■ EXERCISE BRIEF ■
Your task is to write out every line of the data exactly. Drop the pictures.
**** DATA EXCERPT
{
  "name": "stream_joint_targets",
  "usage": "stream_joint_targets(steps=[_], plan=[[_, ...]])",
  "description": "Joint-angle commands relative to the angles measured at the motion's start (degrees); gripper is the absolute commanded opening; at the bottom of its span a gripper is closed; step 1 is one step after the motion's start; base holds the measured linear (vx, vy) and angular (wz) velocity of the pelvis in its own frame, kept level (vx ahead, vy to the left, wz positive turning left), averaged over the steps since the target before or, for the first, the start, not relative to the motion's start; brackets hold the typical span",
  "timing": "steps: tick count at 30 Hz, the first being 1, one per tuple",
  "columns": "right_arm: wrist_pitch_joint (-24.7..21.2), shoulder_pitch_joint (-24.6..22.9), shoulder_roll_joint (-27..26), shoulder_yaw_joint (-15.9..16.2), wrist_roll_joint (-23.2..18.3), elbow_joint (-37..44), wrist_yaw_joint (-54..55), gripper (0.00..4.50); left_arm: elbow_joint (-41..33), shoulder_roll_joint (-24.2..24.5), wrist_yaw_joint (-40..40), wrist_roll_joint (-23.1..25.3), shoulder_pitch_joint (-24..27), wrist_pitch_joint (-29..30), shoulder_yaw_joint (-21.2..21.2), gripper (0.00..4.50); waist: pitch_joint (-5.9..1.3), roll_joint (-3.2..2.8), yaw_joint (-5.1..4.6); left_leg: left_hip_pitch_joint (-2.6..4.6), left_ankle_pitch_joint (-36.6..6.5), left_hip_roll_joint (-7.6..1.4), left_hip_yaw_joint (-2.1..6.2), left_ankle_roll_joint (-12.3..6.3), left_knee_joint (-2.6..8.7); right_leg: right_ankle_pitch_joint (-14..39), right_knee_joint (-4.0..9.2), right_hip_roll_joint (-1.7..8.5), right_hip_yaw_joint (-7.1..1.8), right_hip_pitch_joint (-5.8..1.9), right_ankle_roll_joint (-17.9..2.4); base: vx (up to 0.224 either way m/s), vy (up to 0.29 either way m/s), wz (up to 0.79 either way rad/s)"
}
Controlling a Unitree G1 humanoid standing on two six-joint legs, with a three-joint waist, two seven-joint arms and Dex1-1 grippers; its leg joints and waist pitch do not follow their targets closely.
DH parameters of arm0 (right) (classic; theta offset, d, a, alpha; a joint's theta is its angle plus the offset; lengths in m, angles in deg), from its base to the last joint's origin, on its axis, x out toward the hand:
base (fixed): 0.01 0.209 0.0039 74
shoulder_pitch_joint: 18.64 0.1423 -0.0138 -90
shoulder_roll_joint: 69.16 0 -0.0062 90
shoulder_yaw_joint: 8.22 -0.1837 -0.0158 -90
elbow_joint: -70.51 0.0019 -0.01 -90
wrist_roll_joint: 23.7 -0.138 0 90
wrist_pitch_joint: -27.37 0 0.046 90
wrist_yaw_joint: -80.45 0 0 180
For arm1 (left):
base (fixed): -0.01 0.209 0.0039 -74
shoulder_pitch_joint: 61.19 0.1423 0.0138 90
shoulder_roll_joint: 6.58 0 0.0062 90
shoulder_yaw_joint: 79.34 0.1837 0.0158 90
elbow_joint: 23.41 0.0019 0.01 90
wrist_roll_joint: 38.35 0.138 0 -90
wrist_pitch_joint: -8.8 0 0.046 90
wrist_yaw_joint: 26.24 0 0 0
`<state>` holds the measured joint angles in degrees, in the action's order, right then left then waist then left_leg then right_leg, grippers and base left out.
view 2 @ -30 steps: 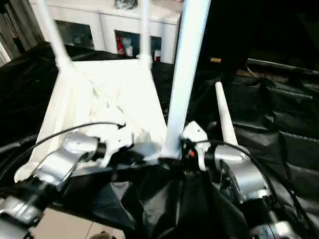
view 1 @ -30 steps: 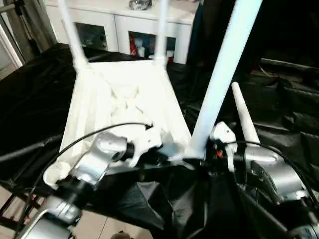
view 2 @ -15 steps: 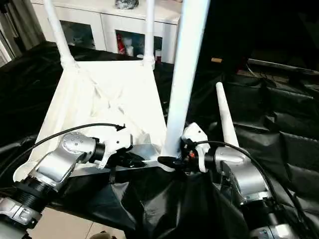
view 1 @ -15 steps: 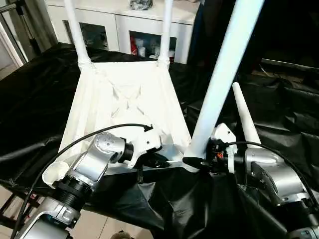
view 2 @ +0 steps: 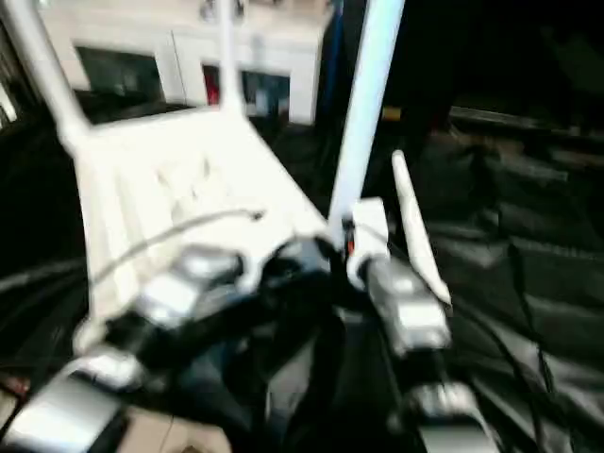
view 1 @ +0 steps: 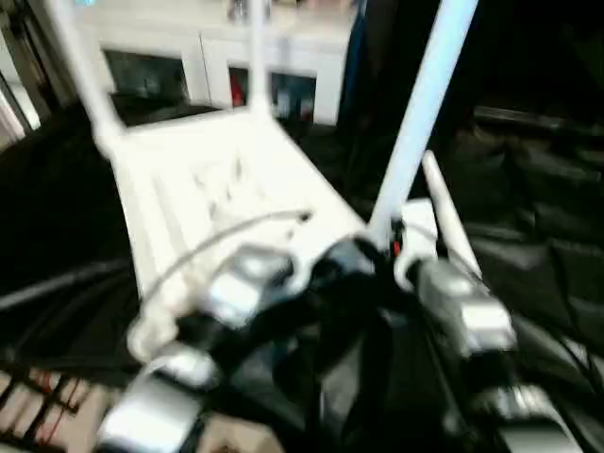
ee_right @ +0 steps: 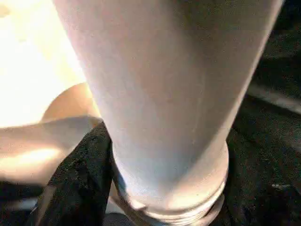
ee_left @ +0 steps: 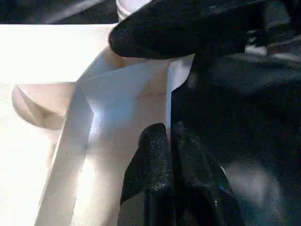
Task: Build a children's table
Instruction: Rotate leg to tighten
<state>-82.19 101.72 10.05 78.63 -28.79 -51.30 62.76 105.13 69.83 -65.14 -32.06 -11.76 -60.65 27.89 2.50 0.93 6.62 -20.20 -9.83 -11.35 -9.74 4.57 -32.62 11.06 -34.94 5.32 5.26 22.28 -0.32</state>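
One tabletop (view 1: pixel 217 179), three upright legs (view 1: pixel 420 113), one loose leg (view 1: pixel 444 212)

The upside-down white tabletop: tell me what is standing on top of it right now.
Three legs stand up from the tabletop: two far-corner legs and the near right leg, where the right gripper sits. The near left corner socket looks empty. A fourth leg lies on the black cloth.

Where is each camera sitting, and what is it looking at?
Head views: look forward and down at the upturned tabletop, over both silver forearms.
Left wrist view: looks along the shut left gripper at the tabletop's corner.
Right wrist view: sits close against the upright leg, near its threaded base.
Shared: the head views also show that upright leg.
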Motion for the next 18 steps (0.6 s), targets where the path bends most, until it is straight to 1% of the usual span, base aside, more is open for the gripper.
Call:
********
■ TASK OUTPUT ■
{
  "name": "stream_joint_targets",
  "usage": "stream_joint_targets(steps=[_], plan=[[_, ...]])",
  "description": "Joint-angle commands relative to the angles measured at the motion's start (degrees); gripper is the absolute commanded opening; at the bottom of its span a gripper is closed; step 1 is one step after the motion's start; base holds the measured linear (vx, vy) and angular (wz) velocity of the pelvis in its own frame, kept level (vx ahead, vy to the left, wz positive turning left), averaged over the steps since the target before or, for the first, the start, not relative to the motion's start; brackets hold the typical span",
  "timing": "steps: tick count at 30 Hz, the first being 1, one per tuple",
  "columns": "right_arm: wrist_pitch_joint (-24.7..21.2), shoulder_pitch_joint (-24.6..22.9), shoulder_roll_joint (-27..26), shoulder_yaw_joint (-15.9..16.2), wrist_roll_joint (-23.2..18.3), elbow_joint (-37..44), wrist_yaw_joint (-54..55), gripper (0.00..4.50); left_arm: elbow_joint (-41..33), shoulder_roll_joint (-24.2..24.5), wrist_yaw_joint (-40..40), wrist_roll_joint (-23.1..25.3), shoulder_pitch_joint (-24..27), wrist_pitch_joint (-29..30), shoulder_yaw_joint (-21.2..21.2), gripper (0.00..4.50); waist: pitch_joint (-5.9..1.3), roll_joint (-3.2..2.8), yaw_joint (-5.1..4.6); left_leg: left_hip_pitch_joint (-2.6..4.6), left_ankle_pitch_joint (-36.6..6.5), left_hip_roll_joint (-7.6..1.4), left_hip_yaw_joint (-2.1..6.2), left_ankle_roll_joint (-12.3..6.3), left_knee_joint (-2.6..8.7); right_leg: right_ankle_pitch_joint (-14..39), right_knee_joint (-4.0..9.2), right_hip_roll_joint (-1.7..8.5), right_hip_yaw_joint (-7.1..1.8), right_hip_pitch_joint (-5.8..1.9), right_ankle_roll_joint (-17.9..2.4); base: vx (up to 0.224 either way m/s), vy (up to 0.29 either way m/s), wz (up to 0.79 either way rad/s)"
}
Controlling a Unitree G1 humanoid standing on two six-joint legs, with a three-joint waist, two seven-joint arms and Dex1-1 grippers; its leg joints and waist pitch do not follow their targets closely.
DH parameters of arm0 (right) (classic; theta offset, d, a, alpha; a joint's theta is its angle plus the offset; lengths in m, angles in deg), from its base to the last joint's origin, on its axis, x out toward the hand:
base (fixed): 0.01 0.209 0.0039 74
shoulder_pitch_joint: 18.64 0.1423 -0.0138 -90
shoulder_roll_joint: 69.16 0 -0.0062 90
shoulder_yaw_joint: 8.22 -0.1837 -0.0158 -90
elbow_joint: -70.51 0.0019 -0.01 -90
wrist_roll_joint: 23.7 -0.138 0 90
wrist_pitch_joint: -27.37 0 0.046 90
wrist_yaw_joint: -80.45 0 0 180
For arm1 (left):
base (fixed): -0.01 0.209 0.0039 -74
shoulder_pitch_joint: 61.19 0.1423 0.0138 90
shoulder_roll_joint: 6.58 0 0.0062 90
shoulder_yaw_joint: 79.34 0.1837 0.0158 90
elbow_joint: 23.41 0.0019 0.01 90
wrist_roll_joint: 38.35 0.138 0 -90
wrist_pitch_joint: -8.8 0 0.046 90
wrist_yaw_joint: 26.24 0 0 0
`<state>` holds the measured joint angles in degrees, in the action's order, right then left then waist then left_leg then right_leg, grippers and base left out.
view 2 @ -30 steps: 
view 1 @ -30 steps: 
view 2 @ -15 steps: 
view 1 @ -15 steps: 
view 2 @ +0 steps: 
view 1 @ +0 steps: 
ee_right @ +0 steps: 
ee_left @ +0 steps: 
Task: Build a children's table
Instruction: Rotate leg to tighten
<state>-82.19 101.72 10.05 78.63 -28.79 -51.30 62.76 105.13 69.83 -65.14 -32.06 -11.76 -60.65 27.89 2.50 0.93 6.62 -20.20 -9.83 -11.35 -9.74 4.57 -32.62 11.06 -34.94 5.32 5.26 22.28 -0.32</state>
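One tabletop (view 1: pixel 217 179), three upright legs (view 1: pixel 420 113), one loose leg (view 1: pixel 444 212)

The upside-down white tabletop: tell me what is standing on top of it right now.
Three legs stand up from the tabletop: two far-corner legs and the near right leg, where the right gripper sits. The near left corner socket looks empty. A fourth leg lies on the black cloth.

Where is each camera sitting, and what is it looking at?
Head views: look forward and down at the upturned tabletop, over both silver forearms.
Left wrist view: looks along the shut left gripper at the tabletop's corner.
Right wrist view: sits close against the upright leg, near its threaded base.
Shared: the head views also show that upright leg.
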Motion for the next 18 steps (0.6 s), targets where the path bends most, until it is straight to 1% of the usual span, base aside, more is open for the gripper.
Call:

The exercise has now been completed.